Arts council director went an unorthodox route – Baltimore Sun

Lynne Griffith followed an unconventional path to become executive director of the Carroll County Arts Council.

“When I was in kindergarten, my older sister wanted to take piano lessons. I wasn’t interested, but my mom said if they bought a piano, my sister and I should take lessons. It turned out that I liked playing the piano and was good at it,” Griffith said.

“When I was in fourth grade music class at Carrolltown Elementary, they showed us a film strip of instruments. I told my mom I wanted to play English horn,” Griffith said. “My mother investigated and found that the school didn’t have English horns, so she bought me a French horn instead. I ended up playing French horn and it turns out I was good at that too.

“When I was in high school, I transferred to the Baltimore School for the Arts,” Griffith said. “It is a magical and wonderful place. That’s when I decided what I wanted to do forever.

“I did my undergraduate studies at Southern Methodist University on a scholarship. At SMU, I was an academic and I had to follow a varied curriculum. That’s when I started learning art history, my favorite subject at university. I was so happy to have been exposed to it because it colored the lens through which I view the world. They were my most influential classes.

Griffith earned a Masters of Music with a concentration in Musicology from the University of North Texas. Musicology is the study and research of the history of music. She focused on 19th century France and early instruments before the horn had valves. She played the natural horn, a French horn which was round at the time. To change the notes, the player had to change the shape of their hand. It wasn’t until the 1860s that they started playing the French horn. “UNT was also where I was introduced to jazz, one of the great loves of my life.”

While working on her doctorate at the Peabody Conservatory in Baltimore, she had the opportunity to go to Singapore and perform with the Singapore Symphony. Griffith said that “At the age of 24 I played on four continents. I traveled to South America, Mexico, Scandinavia and England for five years. Playing in orchestras made me discover the whole world.

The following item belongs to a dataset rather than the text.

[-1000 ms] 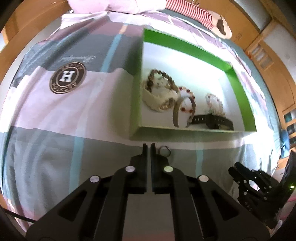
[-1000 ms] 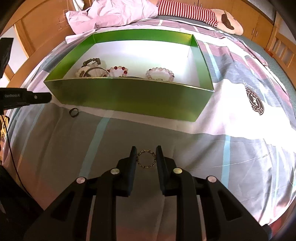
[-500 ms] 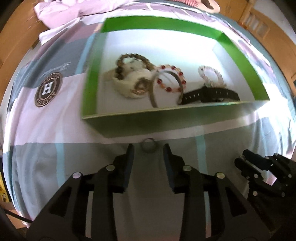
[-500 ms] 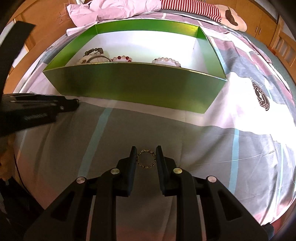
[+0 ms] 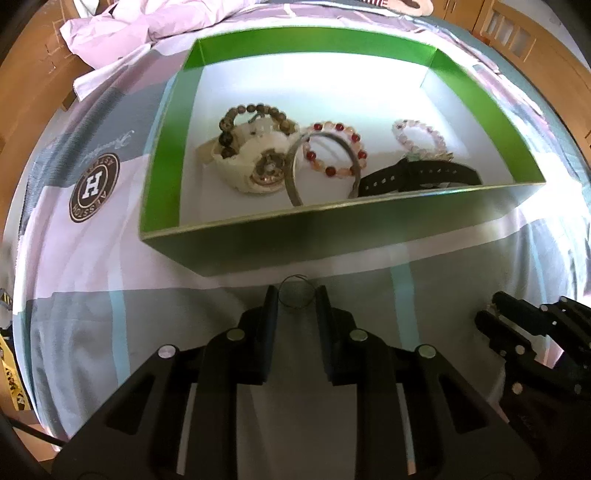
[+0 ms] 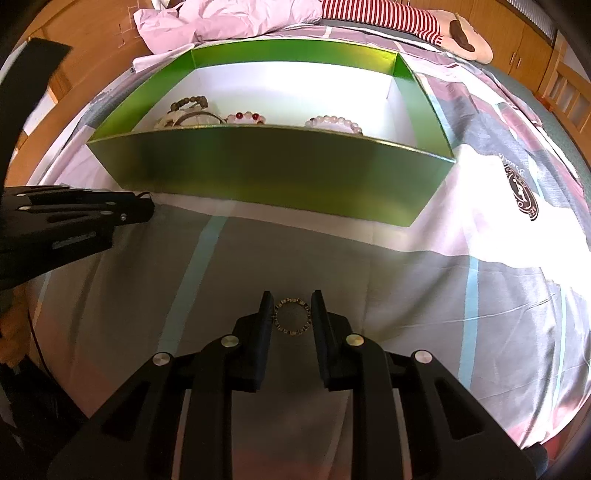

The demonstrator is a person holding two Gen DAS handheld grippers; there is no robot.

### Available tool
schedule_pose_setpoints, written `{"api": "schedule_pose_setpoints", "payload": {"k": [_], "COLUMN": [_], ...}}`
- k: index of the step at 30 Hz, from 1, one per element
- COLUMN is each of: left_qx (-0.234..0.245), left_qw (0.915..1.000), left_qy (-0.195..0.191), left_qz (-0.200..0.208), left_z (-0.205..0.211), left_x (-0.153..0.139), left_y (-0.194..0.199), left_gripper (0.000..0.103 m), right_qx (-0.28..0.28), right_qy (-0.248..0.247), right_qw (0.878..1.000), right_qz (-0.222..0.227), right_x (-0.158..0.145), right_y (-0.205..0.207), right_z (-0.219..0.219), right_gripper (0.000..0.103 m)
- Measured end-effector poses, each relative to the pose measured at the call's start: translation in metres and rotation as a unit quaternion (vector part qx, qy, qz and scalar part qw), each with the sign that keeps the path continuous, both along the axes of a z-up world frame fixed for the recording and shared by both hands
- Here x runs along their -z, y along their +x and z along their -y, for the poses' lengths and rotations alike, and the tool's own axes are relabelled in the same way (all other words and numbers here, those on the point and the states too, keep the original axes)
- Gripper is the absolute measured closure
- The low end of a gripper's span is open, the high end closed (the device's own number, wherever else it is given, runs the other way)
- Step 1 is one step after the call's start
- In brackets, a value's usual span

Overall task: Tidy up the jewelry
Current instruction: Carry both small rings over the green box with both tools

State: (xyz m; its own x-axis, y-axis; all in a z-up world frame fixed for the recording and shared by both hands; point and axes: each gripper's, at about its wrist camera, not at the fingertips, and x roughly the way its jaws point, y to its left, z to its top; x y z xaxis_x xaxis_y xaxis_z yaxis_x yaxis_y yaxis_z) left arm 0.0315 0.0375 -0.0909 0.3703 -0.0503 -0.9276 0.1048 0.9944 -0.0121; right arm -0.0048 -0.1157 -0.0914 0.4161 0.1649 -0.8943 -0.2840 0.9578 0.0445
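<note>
A green box (image 5: 332, 240) (image 6: 280, 173) with a white floor sits on the bedspread. It holds a white watch (image 5: 255, 162), a brown bead bracelet (image 5: 255, 114), a red bead bracelet (image 5: 336, 147), a pale bead bracelet (image 5: 419, 136), a metal bangle (image 5: 291, 173) and a black watch (image 5: 417, 177). My left gripper (image 5: 295, 299) is shut on a thin silver ring (image 5: 295, 295) just before the box's near wall. My right gripper (image 6: 292, 314) is shut on a small patterned ring (image 6: 292, 320) above the bedspread.
The patchwork bedspread (image 6: 480, 295) covers the bed, with a round H logo (image 5: 94, 188) left of the box. A crumpled pink cloth (image 6: 221, 22) and a striped plush (image 6: 406, 18) lie beyond the box. Wooden furniture (image 5: 26, 55) rings the bed.
My left gripper opened, moved over the silver ring and now grips it, swinging right toward the box front. My right gripper keeps its ring and has barely moved.
</note>
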Motion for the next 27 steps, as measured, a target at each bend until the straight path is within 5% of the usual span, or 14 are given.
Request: {"api": "schedule_pose_setpoints", "payload": {"k": [11,18,22,27], "left_qx": [0.032,0.026,-0.003,-0.018], "left_qw": [0.9939,0.9883,0.9876,0.9885], "left_qy": [-0.056,-0.040,-0.040,0.010], "left_qz": [0.089,0.145,0.152,0.150], "left_z": [0.006,0.005,-0.006,-0.005], "left_x": [-0.073,-0.128,-0.118,-0.093], "left_y": [-0.022,0.020,0.048,0.063], "left_gripper": [0.082,0.082,0.082,0.082], "right_qx": [0.008,0.017,0.014,0.008], "right_qy": [0.021,0.039,0.033,0.019], "right_qw": [0.998,0.992,0.990,0.992], "right_qz": [0.051,0.115,0.134,0.123], "right_x": [-0.047,-0.095,-0.101,-0.087], "right_y": [0.007,0.039,0.066,0.101], "right_z": [0.008,0.005,-0.002,-0.013], "right_gripper": [0.080,0.080,0.080,0.080]}}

“I was so lucky to have all these experiences. When you go to a foreign place, it really changes the way you look at life. It humanizes the rest of the world for you,” Griffith said.

After Singapore, she became artist in residence in Pittsburgh and performed with the American Wind Symphony for a year. When she had her first son, she was a stay-at-home mom for a while. Afterwards, she started a children’s music business and taught music lessons at daycares and preschools.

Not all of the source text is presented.